The Republican National Committee (RNC) filed a lawsuit against Alphabet’s Google on Friday for allegedly sending its e-mails to users’ spam folders.

The United States political committee accuses the tech giant of “discriminating” against it by “throttling its e-mail messages because of the RNC’s political affiliation and views,” according to a lawsuit filed in US District Court in California.

“Google has relegated millions of RNC e-mails en masse to potential donors’ and supporters’ spam folders during pivotal points in election fundraising and community building,” the RNC said in the lawsuit.

Google rejected the claims.

“As we have repeatedly said, we simply don’t filter e-mails based on political affiliation.
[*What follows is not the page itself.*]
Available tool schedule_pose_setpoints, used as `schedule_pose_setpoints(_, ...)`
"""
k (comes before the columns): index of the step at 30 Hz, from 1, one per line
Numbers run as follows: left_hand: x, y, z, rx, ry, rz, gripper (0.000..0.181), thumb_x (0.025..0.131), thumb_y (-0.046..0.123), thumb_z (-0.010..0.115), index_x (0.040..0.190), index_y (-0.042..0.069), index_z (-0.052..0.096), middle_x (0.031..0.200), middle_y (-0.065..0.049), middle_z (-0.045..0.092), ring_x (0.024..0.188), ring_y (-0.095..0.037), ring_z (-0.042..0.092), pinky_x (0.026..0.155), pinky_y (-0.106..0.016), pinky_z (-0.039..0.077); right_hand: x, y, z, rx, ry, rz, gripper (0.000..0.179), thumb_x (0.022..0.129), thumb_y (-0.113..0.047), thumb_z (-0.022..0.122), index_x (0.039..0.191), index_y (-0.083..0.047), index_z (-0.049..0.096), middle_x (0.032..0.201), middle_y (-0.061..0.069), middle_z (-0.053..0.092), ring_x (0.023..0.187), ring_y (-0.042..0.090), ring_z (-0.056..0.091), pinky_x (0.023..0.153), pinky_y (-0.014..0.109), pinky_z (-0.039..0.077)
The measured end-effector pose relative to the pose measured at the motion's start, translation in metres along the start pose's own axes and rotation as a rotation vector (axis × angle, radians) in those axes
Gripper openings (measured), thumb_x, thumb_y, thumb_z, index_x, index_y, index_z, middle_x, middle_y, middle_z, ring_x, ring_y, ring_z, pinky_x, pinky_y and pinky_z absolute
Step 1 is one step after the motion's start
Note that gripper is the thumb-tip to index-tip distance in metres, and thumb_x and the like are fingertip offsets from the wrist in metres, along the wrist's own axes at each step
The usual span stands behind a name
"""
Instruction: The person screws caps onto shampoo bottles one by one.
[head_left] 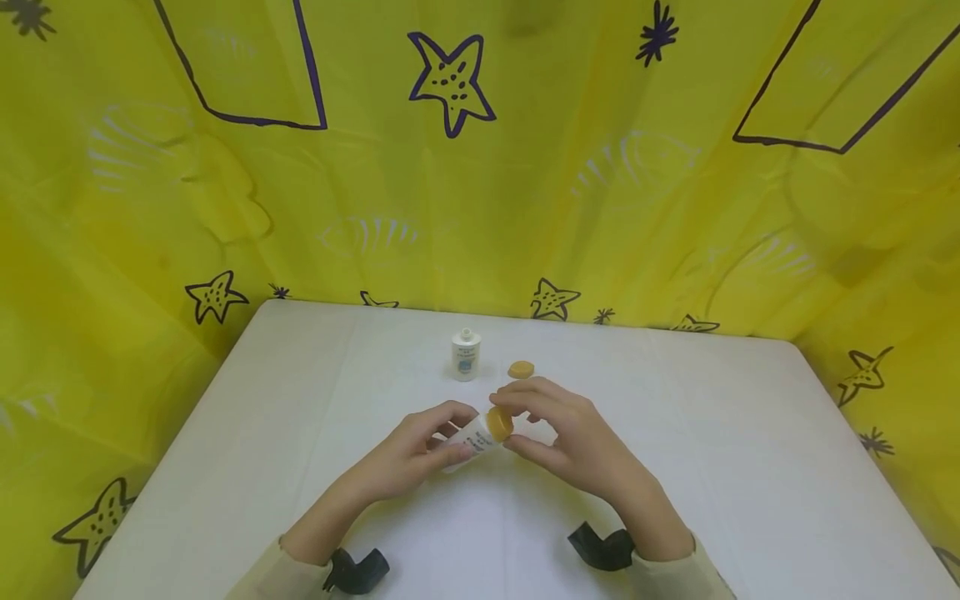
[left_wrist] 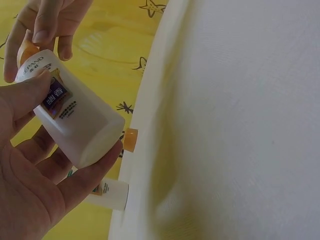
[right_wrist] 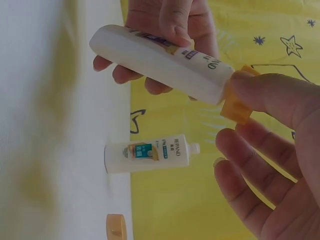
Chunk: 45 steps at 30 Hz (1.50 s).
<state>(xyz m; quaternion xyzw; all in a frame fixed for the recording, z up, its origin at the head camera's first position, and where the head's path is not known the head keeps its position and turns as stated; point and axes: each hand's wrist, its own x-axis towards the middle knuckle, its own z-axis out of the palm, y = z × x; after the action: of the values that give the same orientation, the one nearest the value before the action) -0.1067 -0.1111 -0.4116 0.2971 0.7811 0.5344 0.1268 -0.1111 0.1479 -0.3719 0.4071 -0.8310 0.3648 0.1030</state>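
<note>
My left hand (head_left: 423, 450) grips a white bottle (left_wrist: 80, 110) with printed labels, thumb on its front and fingers behind. The bottle is tilted, its capped end pointing up and toward the right hand. At that end my right hand (head_left: 566, 429) pinches the orange cap (right_wrist: 237, 102) with thumb and fingertips. The cap sits at the bottle's top; how tightly it is seated cannot be told. Behind the hands a second white bottle (head_left: 465, 357) stands upright, its narrow neck uncovered. Beside it on the table lies another orange cap (head_left: 521, 369).
A white-covered table (head_left: 712, 458) lies under both hands. Behind and at the sides hangs a yellow curtain (head_left: 517, 183) with starfish drawings. Black wrist mounts (head_left: 360, 572) stick out at both sleeves.
</note>
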Motion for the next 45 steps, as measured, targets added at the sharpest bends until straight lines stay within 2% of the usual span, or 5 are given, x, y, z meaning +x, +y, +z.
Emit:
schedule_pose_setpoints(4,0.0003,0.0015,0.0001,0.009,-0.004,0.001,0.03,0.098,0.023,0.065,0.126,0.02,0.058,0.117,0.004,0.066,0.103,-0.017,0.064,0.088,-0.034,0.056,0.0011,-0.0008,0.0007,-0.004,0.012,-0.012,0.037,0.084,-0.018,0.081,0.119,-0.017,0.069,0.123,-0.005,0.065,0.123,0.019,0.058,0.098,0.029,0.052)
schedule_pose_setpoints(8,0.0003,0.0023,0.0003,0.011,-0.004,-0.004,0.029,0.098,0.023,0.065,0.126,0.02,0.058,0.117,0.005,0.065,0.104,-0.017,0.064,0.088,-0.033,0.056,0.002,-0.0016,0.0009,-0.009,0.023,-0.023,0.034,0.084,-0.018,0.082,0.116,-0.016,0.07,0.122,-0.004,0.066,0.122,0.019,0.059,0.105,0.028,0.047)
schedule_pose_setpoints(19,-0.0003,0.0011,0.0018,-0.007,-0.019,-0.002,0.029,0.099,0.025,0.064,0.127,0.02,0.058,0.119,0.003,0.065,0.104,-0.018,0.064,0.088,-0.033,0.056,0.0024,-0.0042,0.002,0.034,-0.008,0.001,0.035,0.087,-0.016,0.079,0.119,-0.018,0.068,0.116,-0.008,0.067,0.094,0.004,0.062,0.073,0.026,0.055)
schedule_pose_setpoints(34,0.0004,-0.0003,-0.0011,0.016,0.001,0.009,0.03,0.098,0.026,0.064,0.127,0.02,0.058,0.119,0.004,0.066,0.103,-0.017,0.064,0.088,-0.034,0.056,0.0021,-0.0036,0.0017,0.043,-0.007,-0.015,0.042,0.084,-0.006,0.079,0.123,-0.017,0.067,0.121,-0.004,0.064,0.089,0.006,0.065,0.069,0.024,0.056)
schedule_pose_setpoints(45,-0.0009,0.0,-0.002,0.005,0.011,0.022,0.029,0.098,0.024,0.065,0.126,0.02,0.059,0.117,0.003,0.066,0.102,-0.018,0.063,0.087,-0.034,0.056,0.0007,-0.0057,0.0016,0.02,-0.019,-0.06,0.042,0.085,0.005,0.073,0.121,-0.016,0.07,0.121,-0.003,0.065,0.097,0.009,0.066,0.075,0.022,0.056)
Gmail’s spam filters reflect users’ actions,” Google spokesman Jose Castaneda said in a statement.

“We provide training and guidelines to campaigns, we recently launched an FEC-approved pilot for political senders, and we continue to work to maximize e-mail deliverability while minimizing unwanted spam,” he said, referring to the Federal Election Commission.

Spam filters on e-mail services typically weed out unsolicited “spam” messages and divert them to a separate folder.

The RNC said that for most of the month, nearly all of its e-mails end up in users’ inboxes but at the end of the month, which is an important time for fund-raising, nearly all of their e-mails end up in spam folders.

“Critically, and suspiciously, this end of the month period is historically when the RNC’s fundraising is most successful,” the lawsuit said, adding that it does not matter whether the e-mail is about donating, voting or community outreach.

The committee said the “discrimination” had been going on for about 10 months despite its best efforts to work with Google.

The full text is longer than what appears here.